If you, or a member of your family, are affected by a rare genetic condition, you may want to get in touch with Genetic Alliance UK for information and support.
Our cancer support specialists can give you more information about rare genetic conditions.
Scientists and doctors also believe that genetic factors may be involved in causing a susceptibility to testicular, pancreatic, prostate, stomach and kidney cancer in a small number of people. If some of these cancers occur together in a family with bowel cancer, they may be connected to Lynch syndrome.
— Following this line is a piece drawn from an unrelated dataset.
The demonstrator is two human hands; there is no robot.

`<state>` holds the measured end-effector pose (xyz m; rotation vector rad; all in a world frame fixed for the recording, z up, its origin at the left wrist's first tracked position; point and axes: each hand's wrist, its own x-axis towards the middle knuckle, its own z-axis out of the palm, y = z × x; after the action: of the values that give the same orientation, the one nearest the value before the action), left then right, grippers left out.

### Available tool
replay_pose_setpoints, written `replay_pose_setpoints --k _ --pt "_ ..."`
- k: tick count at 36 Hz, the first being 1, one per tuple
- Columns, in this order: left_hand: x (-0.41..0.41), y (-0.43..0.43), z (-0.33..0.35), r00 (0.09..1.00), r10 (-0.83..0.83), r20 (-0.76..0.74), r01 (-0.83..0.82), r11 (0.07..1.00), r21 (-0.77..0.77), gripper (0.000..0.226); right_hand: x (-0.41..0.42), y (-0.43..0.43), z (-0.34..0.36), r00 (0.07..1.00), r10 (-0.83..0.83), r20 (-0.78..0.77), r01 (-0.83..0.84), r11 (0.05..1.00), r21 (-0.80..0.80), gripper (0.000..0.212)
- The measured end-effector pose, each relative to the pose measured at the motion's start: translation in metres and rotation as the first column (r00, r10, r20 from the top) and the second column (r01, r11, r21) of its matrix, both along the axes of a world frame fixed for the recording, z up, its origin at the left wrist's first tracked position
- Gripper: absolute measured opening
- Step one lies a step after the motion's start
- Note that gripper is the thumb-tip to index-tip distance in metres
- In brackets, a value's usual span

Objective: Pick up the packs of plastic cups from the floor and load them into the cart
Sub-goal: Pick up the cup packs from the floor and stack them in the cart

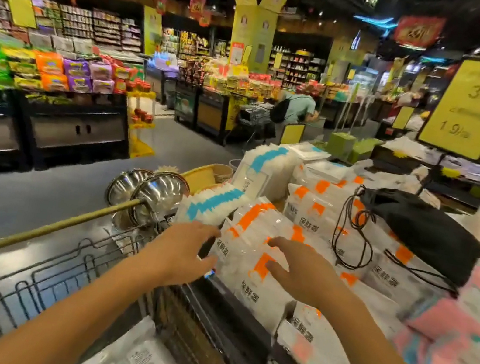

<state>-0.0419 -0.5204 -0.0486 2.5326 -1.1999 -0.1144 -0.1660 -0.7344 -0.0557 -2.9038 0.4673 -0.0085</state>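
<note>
White packs with orange stripes [257,242] lie stacked in a display bin in front of me, with blue-striped packs [212,202] beside them. My left hand [184,252] reaches to the left edge of the front orange pack, fingers spread and touching its side. My right hand [296,272] lies on top of the same pack with fingers spread. The wire cart [62,272] stands below and left of my arms, and white packs [143,360] lie inside it.
A wooden pole [64,224] rests across the cart, next to two steel bowls [150,191]. A black drawstring bag [422,233] lies on the packs at right, by pink packs [462,333]. Shelves line the aisle at left; a person with a backpack [293,108] bends far ahead.
</note>
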Motion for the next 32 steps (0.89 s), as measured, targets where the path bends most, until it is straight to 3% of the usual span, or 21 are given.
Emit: replay_pose_setpoints --k 10,16,20,24,32 --pt "-0.098 -0.077 0.017 0.966 -0.259 0.013 0.259 0.965 -0.037 0.049 -0.159 -0.024 0.021 0.938 -0.343 0.049 0.343 0.939 0.012 0.051" --pt "-0.14 -0.123 0.029 0.851 -0.524 0.035 0.525 0.847 -0.079 0.046 -0.248 -0.008 0.033 0.81 -0.573 0.127 0.568 0.819 0.077 0.045" --pt "-0.178 -0.148 0.032 0.715 -0.697 0.041 0.699 0.713 -0.058 0.046 -0.308 0.022 0.036 0.688 -0.718 0.105 0.715 0.695 0.074 0.051" --pt "-0.228 -0.163 0.027 0.565 -0.824 0.04 0.825 0.564 -0.047 0.046 -0.362 0.061 0.036 0.503 -0.857 0.11 0.847 0.515 0.133 0.053" --pt "-0.365 -0.147 0.001 0.145 -0.989 -0.043 0.988 0.147 -0.054 0.046 -0.466 0.176 0.012 0.138 -0.989 0.062 0.977 0.146 0.156 0.052"
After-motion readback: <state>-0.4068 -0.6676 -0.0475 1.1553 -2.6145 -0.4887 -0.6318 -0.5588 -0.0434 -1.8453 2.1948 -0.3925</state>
BRCA1 and BRCA2, the breast cancer genes, have been linked to cases of prostate and pancreatic cancer in some families. But Lynch syndrome, BRCA1 and BRCA2 don’t account for all the cases where one of the above cancers occurs in a number of family members. So it’s likely that there are other genes that are responsible for the situations where two or more members of the same family get the same type of cancer. Researchers are working to identify these genes.
It’s highly unlikely that one case of testicular, pancreatic, prostate, stomach or kidney cancer significantly increases other family members’ risk of developing the same cancer. We can only assume that an inherited gene may be involved if at least two relatives on the same side of the family develop the same type of cancer.
There may be screening available for some of these other cancers. If you’re worried about a lot of cases of these (or other) cancers in your family, you should talk to your GP. If there’s the possibility of a genetic factor playing a role in your family, you may be able to take part in a research study. You will also be told what symptoms to look out for to identify cancer, if it occurs, as early as possible.